David Covin’s Prodigal is a well-tuned engine of richly resonant, polysemous form firing on all cylinders: a hip, ripping thriller set in the mean streets of Chicago’s Southside and the meaner, grittier streets of an urban Brazilian favela, a moving historical allegory of African prodigals stranded in North and South America by the transatlantic slave trade, and an inspiring chronicle of moral growth anagogically crowned by the homeward trajectory of the prodigal axé or life force of Brazilian Candomblé and its pantheon of orixas.
The opening two-thirds of the novel flash back and forth between James Henderson’s criminal career in Chicago and the parallel story of his rebirth as Zhamess, found washed up on a beach in the Bay of All Saints, Salvador, Brazil by a street gang of thieving, scavenging boys from the favelas, calling themselves the Wolf Pack. With no passport, no money, no memory of his passage and no idea of where he is, lacking even a phrase book for translation between English and Portuguese, James relives in reverse the trauma of African slaves’ delivery, as helpless cargo, onto the alien shores of the Americas: although his landfall is greeted not by bondage but by the indefatigable Wolf Pack who, despite their own parentless poverty, feed and shelter him in the dangerous favela until his spiritual training begins at the terreiro, sanctuary of a Candomblé congregation.
Obtuse yet protean, James in Chicago is a complex anti-hero capable of anything, hence, very compelling. For the intrepid Brown Bombers—his Chicago street gang while still in high school—the stresses of fight, flight, and crime are relentless. After dropping out of high school, his tireless work ethic and good looks fuel his meteoric success as a small time racketeer. Amoral yet sentimental, salacious yet artistic, by twenty five he is rich, running for his life from more powerful and murderously efficient racketeers, and grateful to surrender his entire bankroll to stowaway aboard a cargo ship going anywhere, only to be pitched overboard to drift with the incoming tide off Salvador, without a pause in the ship’s course further south. That opening two-thirds of the novel is fast-paced with riveting action scenes, and it rewards rereading for its subtly interwoven foreshadowings of the novel’s spiritual outcome.
The final third of the novel is more contemplative.
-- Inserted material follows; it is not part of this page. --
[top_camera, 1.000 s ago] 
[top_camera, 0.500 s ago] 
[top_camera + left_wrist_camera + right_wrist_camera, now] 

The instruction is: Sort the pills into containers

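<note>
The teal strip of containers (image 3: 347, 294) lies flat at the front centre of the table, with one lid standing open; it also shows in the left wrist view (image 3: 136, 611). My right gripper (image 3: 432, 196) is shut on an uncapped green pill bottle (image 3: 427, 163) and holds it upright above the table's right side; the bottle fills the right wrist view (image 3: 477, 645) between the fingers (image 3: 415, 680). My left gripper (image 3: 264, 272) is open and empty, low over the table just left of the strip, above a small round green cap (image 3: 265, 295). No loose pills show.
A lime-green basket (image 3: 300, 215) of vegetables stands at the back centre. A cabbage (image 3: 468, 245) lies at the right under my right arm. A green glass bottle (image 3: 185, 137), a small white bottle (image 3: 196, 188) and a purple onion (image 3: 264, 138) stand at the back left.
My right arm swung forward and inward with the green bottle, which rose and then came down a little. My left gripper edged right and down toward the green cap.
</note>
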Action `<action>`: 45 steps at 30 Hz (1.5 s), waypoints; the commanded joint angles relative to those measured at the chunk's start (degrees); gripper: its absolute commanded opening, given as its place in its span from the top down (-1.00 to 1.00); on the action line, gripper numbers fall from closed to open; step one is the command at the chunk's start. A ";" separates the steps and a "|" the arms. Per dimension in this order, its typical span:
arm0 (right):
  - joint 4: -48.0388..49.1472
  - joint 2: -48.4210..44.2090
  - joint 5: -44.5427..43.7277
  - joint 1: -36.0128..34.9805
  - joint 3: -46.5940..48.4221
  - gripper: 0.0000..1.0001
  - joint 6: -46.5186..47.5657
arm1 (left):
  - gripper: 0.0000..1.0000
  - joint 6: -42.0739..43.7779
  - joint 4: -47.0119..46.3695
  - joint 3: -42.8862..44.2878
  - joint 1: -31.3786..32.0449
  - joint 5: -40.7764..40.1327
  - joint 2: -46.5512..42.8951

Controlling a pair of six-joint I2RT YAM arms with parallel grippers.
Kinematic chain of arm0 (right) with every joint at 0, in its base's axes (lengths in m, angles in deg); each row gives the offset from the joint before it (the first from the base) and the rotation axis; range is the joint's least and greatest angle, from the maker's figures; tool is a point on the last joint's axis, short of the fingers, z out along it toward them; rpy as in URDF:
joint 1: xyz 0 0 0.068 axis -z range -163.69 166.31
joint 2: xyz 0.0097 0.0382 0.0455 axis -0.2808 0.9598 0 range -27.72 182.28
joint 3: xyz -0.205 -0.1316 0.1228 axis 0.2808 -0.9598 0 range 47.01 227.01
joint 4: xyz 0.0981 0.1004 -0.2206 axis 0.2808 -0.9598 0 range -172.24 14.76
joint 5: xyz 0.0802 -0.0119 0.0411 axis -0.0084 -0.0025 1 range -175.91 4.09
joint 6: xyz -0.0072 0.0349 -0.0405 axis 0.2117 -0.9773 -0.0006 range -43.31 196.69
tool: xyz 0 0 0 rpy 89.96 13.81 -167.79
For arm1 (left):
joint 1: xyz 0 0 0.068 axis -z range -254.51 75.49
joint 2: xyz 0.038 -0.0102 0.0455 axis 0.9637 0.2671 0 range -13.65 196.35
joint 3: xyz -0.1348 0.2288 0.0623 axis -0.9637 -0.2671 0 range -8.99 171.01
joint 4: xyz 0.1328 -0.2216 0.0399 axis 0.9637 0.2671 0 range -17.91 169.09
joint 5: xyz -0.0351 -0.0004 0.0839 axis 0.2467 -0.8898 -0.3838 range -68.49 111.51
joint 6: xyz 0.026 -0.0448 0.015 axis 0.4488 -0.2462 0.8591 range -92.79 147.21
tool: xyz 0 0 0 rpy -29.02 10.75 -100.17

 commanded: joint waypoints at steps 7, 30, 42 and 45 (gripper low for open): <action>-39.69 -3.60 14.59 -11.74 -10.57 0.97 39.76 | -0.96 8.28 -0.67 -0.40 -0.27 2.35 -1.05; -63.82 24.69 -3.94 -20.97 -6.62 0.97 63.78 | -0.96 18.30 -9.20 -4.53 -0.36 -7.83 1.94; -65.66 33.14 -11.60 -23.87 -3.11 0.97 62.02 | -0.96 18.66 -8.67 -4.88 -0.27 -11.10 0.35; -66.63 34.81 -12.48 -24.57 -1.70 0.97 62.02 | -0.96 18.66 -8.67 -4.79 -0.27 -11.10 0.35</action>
The current of narrative slows yet deepens and widens as James/Zhamess penetrates the closed worlds of the favela and Brazilian Candomblé, learns the history of the transatlantic slave trade which he never learned in Chicago schools, and rediscovers his lost identity as the prodigal son of Yemenja, orixa of rivers and the “Ocean sea:” whereupon, he commits himself to the itinerant mission of bearing witness, throughout the shores of the Atlantic, to the homecoming of Candomblé to Dahomey, to his own homecoming, and to the redemptive life force suffusing all descendents of the African slave diaspora.
The novel’s epiphany illuminates not only that pan-Atlantic axé or life force but also North and South American prodigals’ widely varying degrees of awareness. At one extreme of awareness is James in Chicago. Before his transformation, he is even more oblivious of his exile than the Wolf Pack of the favela and no less a product of his sordid, urban, North American environment than Bigger Thomas of Richard Wright’s Native Son. At the opposite extreme, the priests and priestesses of Brazilian Candomblé yearn homeward to Dahomey, having prepared for generations to return and be recognized as offspring of Yoruba theology. Hence, the necessary first leg of James’s Atlantic odyssey is from Chicago to Salvador, where he transforms into Zhamess in preparation for his enlightened voyage home to Africa, not to stay, but to reclaim his heritage and highest purpose.